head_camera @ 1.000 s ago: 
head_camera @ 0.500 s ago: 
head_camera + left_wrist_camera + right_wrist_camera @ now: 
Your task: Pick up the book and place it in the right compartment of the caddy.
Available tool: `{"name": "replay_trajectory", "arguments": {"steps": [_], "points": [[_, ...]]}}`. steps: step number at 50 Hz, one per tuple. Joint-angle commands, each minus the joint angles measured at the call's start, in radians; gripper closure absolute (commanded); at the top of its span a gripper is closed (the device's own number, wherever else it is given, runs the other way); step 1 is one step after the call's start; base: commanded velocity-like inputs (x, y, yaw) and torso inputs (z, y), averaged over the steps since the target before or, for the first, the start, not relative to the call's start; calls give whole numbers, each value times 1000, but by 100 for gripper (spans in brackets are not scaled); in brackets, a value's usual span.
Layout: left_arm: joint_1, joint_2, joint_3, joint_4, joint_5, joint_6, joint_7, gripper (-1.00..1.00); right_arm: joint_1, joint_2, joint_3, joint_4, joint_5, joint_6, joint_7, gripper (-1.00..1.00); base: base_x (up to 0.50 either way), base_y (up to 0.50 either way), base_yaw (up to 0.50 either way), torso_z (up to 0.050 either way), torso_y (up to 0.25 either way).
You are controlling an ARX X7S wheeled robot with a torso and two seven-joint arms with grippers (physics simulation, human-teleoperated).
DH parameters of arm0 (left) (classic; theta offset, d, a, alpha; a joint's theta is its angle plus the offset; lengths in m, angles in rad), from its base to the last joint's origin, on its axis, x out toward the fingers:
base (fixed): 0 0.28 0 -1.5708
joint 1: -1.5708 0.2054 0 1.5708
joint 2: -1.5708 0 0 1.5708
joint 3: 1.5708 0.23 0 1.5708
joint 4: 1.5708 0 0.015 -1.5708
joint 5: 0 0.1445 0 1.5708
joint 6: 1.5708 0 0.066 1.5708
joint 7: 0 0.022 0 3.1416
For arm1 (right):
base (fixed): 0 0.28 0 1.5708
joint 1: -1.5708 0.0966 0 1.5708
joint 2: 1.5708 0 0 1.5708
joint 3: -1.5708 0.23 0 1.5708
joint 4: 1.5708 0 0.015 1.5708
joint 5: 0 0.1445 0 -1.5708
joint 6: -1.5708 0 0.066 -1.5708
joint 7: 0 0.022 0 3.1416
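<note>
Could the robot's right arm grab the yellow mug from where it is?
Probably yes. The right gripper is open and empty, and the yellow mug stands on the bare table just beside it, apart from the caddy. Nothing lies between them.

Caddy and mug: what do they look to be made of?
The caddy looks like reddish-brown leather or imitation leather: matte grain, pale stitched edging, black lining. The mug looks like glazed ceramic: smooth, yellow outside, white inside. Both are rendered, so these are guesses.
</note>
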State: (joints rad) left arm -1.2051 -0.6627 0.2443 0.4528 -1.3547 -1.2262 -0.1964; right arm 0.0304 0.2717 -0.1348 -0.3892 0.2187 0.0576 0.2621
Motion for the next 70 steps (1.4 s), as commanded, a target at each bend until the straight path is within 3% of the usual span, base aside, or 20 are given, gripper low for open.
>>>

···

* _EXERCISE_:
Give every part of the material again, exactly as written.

* _OUTPUT OF THE TASK_:
head_camera @ 1.000 s ago: 
head_camera @ 0.500 s ago: 
head_camera + left_wrist_camera + right_wrist_camera @ now: 
Your task: Pick up the book and place it in the right compartment of the caddy.
Available tool: `{"name": "replay_trajectory", "arguments": {"steps": [_], "points": [[_, ...]]}}`. steps: step number at 50 Hz, one per tuple. Joint-angle commands, each minus the joint angles measured at the call's start, in radians; gripper closure absolute (commanded); at the top of its span a gripper is closed (the device's own number, wherever else it is given, runs the other way); step 1 is one step after the call's start; base: commanded velocity-like inputs (x, y, yaw) and torso inputs (z, y), averaged over the steps since the target before or, for the first, the start, not relative to the call's start; calls give whole numbers, each value times 1000, but by 100 for gripper (spans in brackets are not scaled); in brackets, a value's usual span.
Layout: left_arm: joint_1, joint_2, joint_3, joint_4, joint_5, joint_6, joint_7, gripper (-1.00..1.00); right_arm: joint_1, joint_2, joint_3, joint_4, joint_5, joint_6, joint_7, gripper (-1.00..1.00); base: base_x (up to 0.50 either way), base_y (up to 0.50 either way), base_yaw (up to 0.50 either way), torso_z (up to 0.050 either way), torso_y (up to 0.25 either way).
You are controlling an ARX X7S wheeled robot with a torso and two seven-joint arms with grippers (physics simulation, human-teleoperated).
DH parameters of arm0 (left) (classic; theta offset, d, a, alpha; a joint's theta is its angle plus the offset; lengths in m, angles in rad), from its base to the last joint's origin, on its axis, x out toward the fingers:
base (fixed): 0 0.28 0 -1.5708
joint 1: -1.5708 0.2054 0 1.5708
joint 2: -1.5708 0 0 1.5708
joint 3: 1.5708 0.23 0 1.5708
joint 4: 1.5708 0 0.015 -1.5708
joint 5: 0 0.1445 0 1.5708
joint 6: 1.5708 0 0.066 1.5708
joint 7: 0 0.022 0 3.1416
For arm1 (right):
base (fixed): 0 0.28 0 1.5708
joint 1: -1.5708 0.0966 0 1.5708
joint 2: 1.5708 0 0 1.5708
joint 3: -1.5708 0.23 0 1.5708
joint 4: 1.5708 0 0.015 1.5708
joint 5: 0 0.1445 0 -1.5708
joint 6: -1.5708 0 0.066 -1.5708
joint 7: 0 0.022 0 3.1416
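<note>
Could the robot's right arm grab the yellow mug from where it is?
Probably yes. The right gripper is open and empty, and the yellow mug stands on the bare table just beside it, apart from the caddy. Nothing lies between them.

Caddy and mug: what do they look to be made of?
The caddy looks like reddish-brown leather or imitation leather: matte grain, pale stitched edging, black lining. The mug looks like glazed ceramic: smooth, yellow outside, white inside. Both are rendered, so these are guesses.
</note>
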State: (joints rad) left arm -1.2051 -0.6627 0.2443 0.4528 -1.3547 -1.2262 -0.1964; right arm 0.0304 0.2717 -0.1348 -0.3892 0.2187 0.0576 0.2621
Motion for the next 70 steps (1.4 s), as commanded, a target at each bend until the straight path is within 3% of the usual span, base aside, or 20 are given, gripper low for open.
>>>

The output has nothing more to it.